Fri. Jun 5, 2015 1:50 PM - 2:50 PM ポスター会場 (展示ホール)

[P1-B-0071] 重症低左心機能例に対する回復期入院での心臓リハビリテーション

山本智史1, 青山敏之2, 遠藤宗幹3 (1.イムス板橋リハビリテーション病院リハビリテーション科, 2.茨城県立医療大学保健医療学部理学療法科, 3.イムス板橋リハビリテーション病院心臓リハビリテーション科)
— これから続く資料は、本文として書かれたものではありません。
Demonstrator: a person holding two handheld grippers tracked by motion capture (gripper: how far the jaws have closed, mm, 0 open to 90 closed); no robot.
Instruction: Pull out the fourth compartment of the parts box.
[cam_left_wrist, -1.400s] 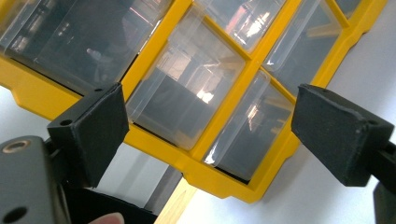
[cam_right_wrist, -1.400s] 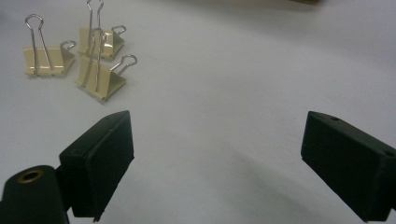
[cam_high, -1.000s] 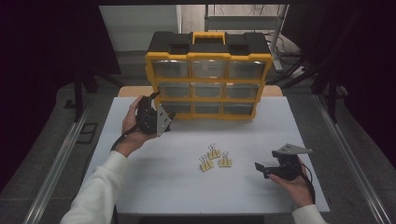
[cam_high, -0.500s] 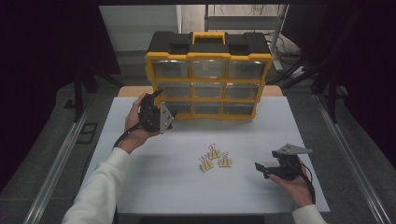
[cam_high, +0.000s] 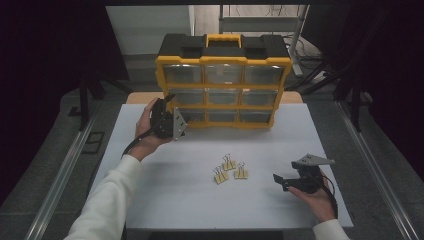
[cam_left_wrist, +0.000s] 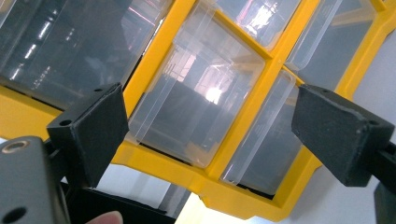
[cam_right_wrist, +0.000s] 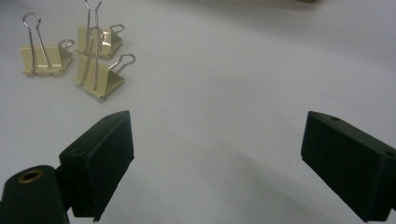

Keywords:心不全, 回復期, 心臓リハビリテーション

【目的】
高度急性期医療の推進に伴い,急性期の入院期間が短縮することで,回復期での心大血管リハビリテーション(心リハ)が重要視されている。また,低左心機能や重複疾患を有する症例では,悪化のリスクから回復期への転院が困難なことが多い。左室駆出率(EF)14%の低左心機能であり,閉塞性動脈硬化症(ASO)を合併した症例に対し,回復期入院で心リハを実施したため報告する。
【症例提示】
55歳男性。陳旧性心筋梗塞による,慢性心不全例であり,ASOを合併していた。現病歴は,呼吸苦・倦怠感を感じるも,病院受診せず症状悪化した際に前医受診。心不全の診断で入院した。冠動脈造影検査において3枝病変が見つかり,30病日目に冠動脈バイパス術・三尖弁形成術を実施。65病日目に当院入院となる。当院入院時はEF14%,高度拡張障害を呈しており,胸水貯留多量,BNP1884pg/mlと重症心不全を呈していた。運動耐容能は100m歩行で息切れ・ASOによる間歇性跛行が出現していた。
【経過と考察】
75病日目にエルゴメータを開始(5w10分)。81病目に胸水が著明に軽減し,BNP930pg/ml,150m歩行における息切れもなく心不全が改善した。96病日目に心肺運動負荷試験(CPX)を実施。最大酸素摂取量7.0ml/kg/minであった。CPXの結果を参考に10w30分で実施,歩行練習は200mを3セット実施し,117病日目に2回目のCPXを実施した。最大酸素摂取量9.2ml/kg/minと31%改善を認めた。136病日,BNP766pg/ml,胸水もわずかであり,600m歩行が息切れなく可能となり退院となった。回復期病院においても心不全悪化のない範囲で運動療法を実施し,心不全状態が安定した後に積極的な有酸素運動を実施することで安全に運動耐容能を向上させることができた。回復期入院で心リハを実施している施設は稀だが,本症例のような重症心不全例でも,安全に心リハを実施することができれば,急性期の入院期間が短縮した中で病病連携の一助になると考えられる。